La commissaria per la Salute dunque accelera per le indicazioni nutrizionali omogenee sugli alimenti. Essa conferisce la preferenza al sistema “a semaforo” perché “semplice e colorato”.
La commissaria Ue alla Salute Stella Kyriakides ha affermato che è arrivato il momento di allineare i differenti sistemi di etichettatura in Europa. Le sue parole potrebbero far tremare molti produttori in Italia. Durante il pranzo dei ministri dell’Agricoltura Ue si è discusso in particolare del Nutriscore.
Kyriakides è intervenuta affermando ciò:
«Molti di voi hanno introdotto raccomandazioni o leggi nazionali sull’etichettatura nutrizionale sulla parte anteriore della confezione, l’origine di determinati alimenti e l’etichettatura delle bevande alcoliche, tuttavia, questi sistemi non sono allineati. Sistemi diversi possono creare confusione nei consumatori, ostacoli alla libera circolazione delle merci e costi aziendali aggiuntivi. Stiamo attualmente finalizzando un’approfondita valutazione d’impatto per la futura proposta di revisione delle norme, tenendo conto del parere dell’Efsa che sottolinea il ruolo della dieta mediterranea e degli studi del Centro comune di ricerca della Commissione. Questi dimostrano come i consumatori generalmente apprezzino le etichette nutrizionali sulla parte anteriore della confezione e utilizzino in modo più efficace quelle semplici e colorate».

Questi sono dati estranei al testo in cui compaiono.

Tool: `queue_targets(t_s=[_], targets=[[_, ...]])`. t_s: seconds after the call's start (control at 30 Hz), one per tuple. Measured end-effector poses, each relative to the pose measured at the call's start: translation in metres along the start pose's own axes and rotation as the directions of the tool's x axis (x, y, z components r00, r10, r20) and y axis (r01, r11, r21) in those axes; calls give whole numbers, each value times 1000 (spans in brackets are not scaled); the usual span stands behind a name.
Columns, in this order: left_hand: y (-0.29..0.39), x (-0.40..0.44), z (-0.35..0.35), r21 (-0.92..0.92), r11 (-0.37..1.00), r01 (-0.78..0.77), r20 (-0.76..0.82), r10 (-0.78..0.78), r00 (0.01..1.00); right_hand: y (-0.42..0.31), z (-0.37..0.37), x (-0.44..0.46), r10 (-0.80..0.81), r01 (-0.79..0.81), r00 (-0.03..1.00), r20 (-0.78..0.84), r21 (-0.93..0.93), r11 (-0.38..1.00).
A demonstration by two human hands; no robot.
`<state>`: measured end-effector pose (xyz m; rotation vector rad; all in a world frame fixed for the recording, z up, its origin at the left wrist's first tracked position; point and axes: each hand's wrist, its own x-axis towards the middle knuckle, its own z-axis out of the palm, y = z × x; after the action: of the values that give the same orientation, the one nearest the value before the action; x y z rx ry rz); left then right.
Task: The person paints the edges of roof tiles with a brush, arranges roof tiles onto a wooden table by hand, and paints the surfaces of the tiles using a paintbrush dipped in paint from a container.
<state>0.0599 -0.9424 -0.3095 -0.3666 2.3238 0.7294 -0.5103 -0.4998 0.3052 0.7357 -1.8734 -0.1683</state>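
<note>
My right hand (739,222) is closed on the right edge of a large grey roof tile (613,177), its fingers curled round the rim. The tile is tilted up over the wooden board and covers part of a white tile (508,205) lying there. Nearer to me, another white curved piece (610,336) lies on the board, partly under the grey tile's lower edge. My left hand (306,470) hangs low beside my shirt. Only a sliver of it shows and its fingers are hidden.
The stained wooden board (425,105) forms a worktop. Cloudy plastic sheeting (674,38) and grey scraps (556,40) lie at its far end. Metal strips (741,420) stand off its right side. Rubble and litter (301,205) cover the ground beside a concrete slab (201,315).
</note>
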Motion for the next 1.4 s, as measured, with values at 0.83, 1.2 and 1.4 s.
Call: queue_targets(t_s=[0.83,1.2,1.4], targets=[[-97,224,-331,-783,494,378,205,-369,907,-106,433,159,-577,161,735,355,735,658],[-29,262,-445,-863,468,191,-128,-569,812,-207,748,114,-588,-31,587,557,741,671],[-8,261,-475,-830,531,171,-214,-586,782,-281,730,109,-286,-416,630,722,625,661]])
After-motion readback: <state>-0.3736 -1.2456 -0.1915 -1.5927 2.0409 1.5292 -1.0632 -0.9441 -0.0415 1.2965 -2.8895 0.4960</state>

Bruxelles sta lavorando da tempo per introdurre un sistema omogeneo ed obbligatorio di etichetta informativa sul fronte dei prodotti alimentari in grado di offrire in modo rapido informazioni nutrizionali ai consumatori. In pole position tra gli schemi proposti c’è il Nutriscore, l’etichetta ‘’a semaforo’’ ideata in Francia, ma temuta da molti produttori italiani. Il motivo è che penalizzerebbe alimenti tipici come salumi, formaggi e persino l’olio d’oliva. In un recente parere, l’Autorità europea per la sicurezza alimentare ha sottolineato il fatto che i consumatori preferiscono etichette nutrizionali “semplici e colorate”. I suddetti sono tutti requisiti che risponderebbero al modello Nutriscore, reputato di lettura più rapida ed efficace rispetto ad altri.
Sulla base dello stesso studio, risulta bocciato invece il Nutrinform proposto dall’Italia, dato che il modello di etichetta “a batteria” risulta meno intuitivo e chiaro. Nonostante le battaglie intraprese da alcuni produttori di alimenti, diffusesi anche in Francia e in Spagna, il momento della fatidica introduzione del Nutriscore si avvicina, come confermato da Kyriakides.